Aller à la cinémathèque, ce n’est pas seulement voir des films, c’est une expérience en soi. Ici, pas de popcorn ni d’arcades, le temple du cinéma dégage une ambiance chic sexü qui donne envie d’aller prendre un verre au Bar Salon adjacent en discutant de la Nouvelle Vague pour impressionner votre nouvelle fréquentation. Ou tout simplement, relaxer en enrichissant votre culture artistique personnelle (moment ô combien privilégié) en vous rappelant nostalgiquement vos études en arts – réalisées ou fantasmées – qui ont passé trop vite. Il faut y aller au moins une fois pour comprendre et apprécier ce lieu dédié au cinéma, vous plonger dans une écoute attentive et parfois commentée par des spécialistes, pour notre plus grand plaisir.

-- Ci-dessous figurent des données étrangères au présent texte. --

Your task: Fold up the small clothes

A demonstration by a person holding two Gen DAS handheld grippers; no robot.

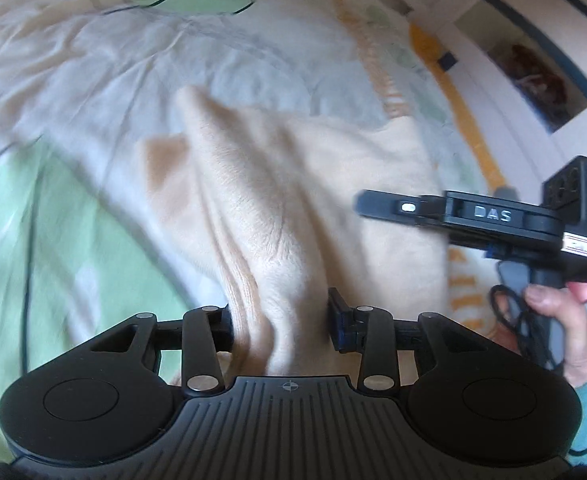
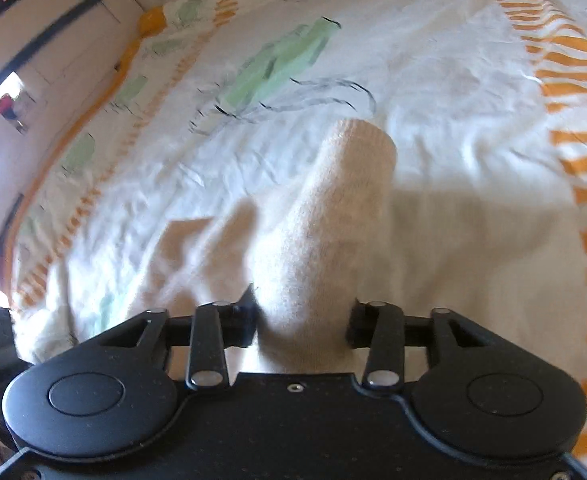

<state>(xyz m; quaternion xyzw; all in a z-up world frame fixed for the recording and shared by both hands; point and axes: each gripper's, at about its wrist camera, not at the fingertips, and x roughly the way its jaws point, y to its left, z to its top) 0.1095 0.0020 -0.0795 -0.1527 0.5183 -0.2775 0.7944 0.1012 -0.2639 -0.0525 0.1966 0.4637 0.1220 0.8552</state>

J’ai assisté à la soirée d’ouverture qui avait lieu le 7 juillet dernier. Marcel Jean, directeur de la Cinémathèque québécoise depuis avril 2015, présentait les projections de la soirée avec générosité et humour, y allant d’anecdotes intellectuelles et grivoises de haut niveau. Nous avons visionné plusieurs bandes-annonces de films pornographiques, qui sont parfois plus intéressantes que les films eux-mêmes, pour paraphraser les mots du directeur. Des métaphores de fontaines lubrificatrices et des sous-titres éloquents comme « UN FILM TRÈS TRÈS RAIDE » m’ont fait bien rire.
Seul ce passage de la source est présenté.